Luego de haber sido condenada el pasado 22 de julio durante un juicio sumario realizado en el Tribunal Municipal de Diez de Octubre, la joven fue trasladada a la Prisión de Mujeres de Occidente, conocida como “El Guatao”, donde permaneció hasta su liberación el pasado 24 de julio.

La menor de edad cumple ahora condena por el presunto delito de desorden público, todo por haber salido a las calles durante las manifestaciones del pasado 11 de julio, cuando fue arrestada de manera violenta por la policía castrista.

“Ese día, el 11 de julio, los oficiales me agarraron tan fuerte para entrarme en la patrulla que me lastimaron, me trataron como si yo fuese cualquier cosa y no una menor de edad, pregunté incluso por qué estaba ahí y una oficial me dijo que era para que viera que no me podía manifestar contra la Revolución, que yo era una contrarrevolucionaria”, declaró Zequeira Hernández al medio independiente CubaNet.

De acuerdo con la joven, en la estación de policía vio a una madre que fue arrestada por haber salido a buscar a su hijo, el cual estaba siendo golpeado por varios policías, de igual manera, en la estación había una madre de apariencia joven, la cual estaba acompañada de su hija menor de edad.

“Allí me decían que mi mamá me estaba esperando afuera con un palo para caerme a golpes por ser tan contrarrevolucionaria y ella (la madre) ni siquiera sabía dónde yo estaba”, declaró.

Es necesario mencionar que la madre de Gabriela, Yoanis Hernández Cuadra, no supo del paradero de su hija hasta 2 días después de su arresto, cuando fue trasladada a Villa Marista.

“El lunes a las cinco de la mañana me levantaron y me dijeron que recogiera mis pertenencias que me iba para mi casa. Yo estaba contenta pensando que ya era libre y lo que hicieron fue montarme en un camión muy estrecho para llevarme a 100 y Aldabó”.

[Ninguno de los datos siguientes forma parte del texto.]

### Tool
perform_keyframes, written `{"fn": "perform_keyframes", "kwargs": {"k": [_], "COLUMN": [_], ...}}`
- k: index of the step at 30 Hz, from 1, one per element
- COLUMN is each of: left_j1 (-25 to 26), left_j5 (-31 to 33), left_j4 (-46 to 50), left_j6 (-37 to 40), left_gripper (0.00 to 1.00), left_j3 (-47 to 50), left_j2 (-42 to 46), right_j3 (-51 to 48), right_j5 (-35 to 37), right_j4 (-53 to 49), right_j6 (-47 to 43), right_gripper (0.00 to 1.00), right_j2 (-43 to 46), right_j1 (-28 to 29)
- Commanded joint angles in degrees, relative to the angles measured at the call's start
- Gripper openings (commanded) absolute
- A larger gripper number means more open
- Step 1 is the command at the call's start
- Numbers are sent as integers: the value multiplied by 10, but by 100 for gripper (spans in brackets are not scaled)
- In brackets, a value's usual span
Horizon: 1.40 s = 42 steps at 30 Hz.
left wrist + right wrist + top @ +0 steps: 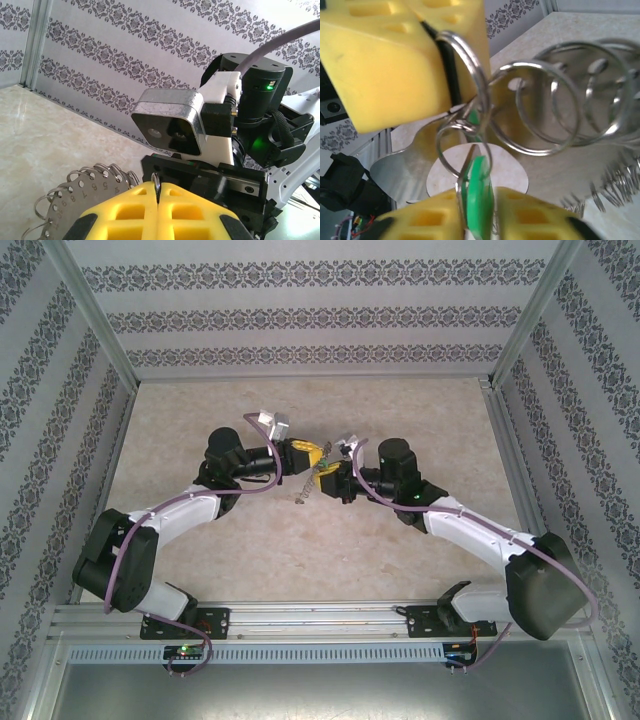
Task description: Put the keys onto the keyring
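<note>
Key [481,185] with a green plastic head stands between the yellow fingers of the right gripper [479,212]. The fingers seem to press it from both sides, so I judge that it is gripped. A small steel ring [438,145] sits at the top of the key and overlaps the keyring [475,67]. I cannot tell if it is already threaded on.

The keyring is a thin steel loop, pinched edge-on between the closed fingers of the left gripper [156,192]. More steel rings [560,100] and a metal plate with numbered holes [75,200] hang from the same bunch.

To do this step well, I think the left gripper must hold the loop steady while the right one moves the key only slowly along the wire. The right gripper should not open until the small ring has clearly passed onto the loop. The hanging bunch may swing and pull the wire away.

From above, both arms reach inward with their elbows out to the sides. The forearms meet over the middle of the table [300,570], and the grippers face each other tip to tip, raised above its surface.
</note>
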State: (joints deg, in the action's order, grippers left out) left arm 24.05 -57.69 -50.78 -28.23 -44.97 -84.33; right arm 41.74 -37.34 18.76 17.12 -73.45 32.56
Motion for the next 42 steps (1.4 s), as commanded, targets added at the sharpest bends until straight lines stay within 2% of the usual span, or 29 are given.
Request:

Allí fue sometida a una búsqueda, donde la obligaron a desnudarse y realizar varias acciones como toser y hacer cuclillas, así como introducir su dedo en su parte íntima.

“Me llevaron a una celda en la que hacía mucho calor, cada vez que cogía el sueño me llamaban y abrían la puerta como si nada y me ponían el noticiero a toda hora y alto; me decían que yo era menor de edad para algunas cosas, pero no para otras, y que en ese momento yo era mayor de edad”.

La joven indicó que las autoridades la hicieron firmar un documento, lo cual pudo reusarse a hacerlo por ser menor de edad.

Laritza Diversent, directora del Centro de Información Legal Cubalex, indicó que “hay unos estándares muy claros con respecto al interrogatorio a menores en conflicto con la ley penal”.

Diversent asegura que se le debió de indicar que podía reusarse a firmar y que si no lo hicieron entonces no la instruyeron correctamente y se aprovecharon de su ingenuidad.

“La joven ya fue sancionada, pero si presentaron apelación, entonces el Tribunal provincial podría hacer una segunda vista y ahí el abogado puede solicitar la anulación de esa declaración que obtuvieron de ella sin tener las garantías del debido proceso”, añadió.

La joven, que cumplió sus 17 años en enero, indicó que la peor parte del incidente fue cuando el Mayor identificado como “Abel” le dijo que iba a buscar a dos hombres para que la llevaran al “pabellón”.

“Yo pensaba que pabellón era encerrarte para que te cayeran a golpes, pero cuando llego a mi casa que le cuento todo a mi familia es que me entero lo que significa pabellón en la cárcel”, indicó.

Zequeida indicó que supo de su liberación a primera hora el 24 de julio, por lo que se alegró, pero dicha alegría le duró poco al ver que continuaría cumpliendo su sentencia en reclusión domiciliaria.

“Ahora estaré prisionera en mi casa hasta el día del juicio de la apelación porque fue un cambio de medida lo que me pusieron”.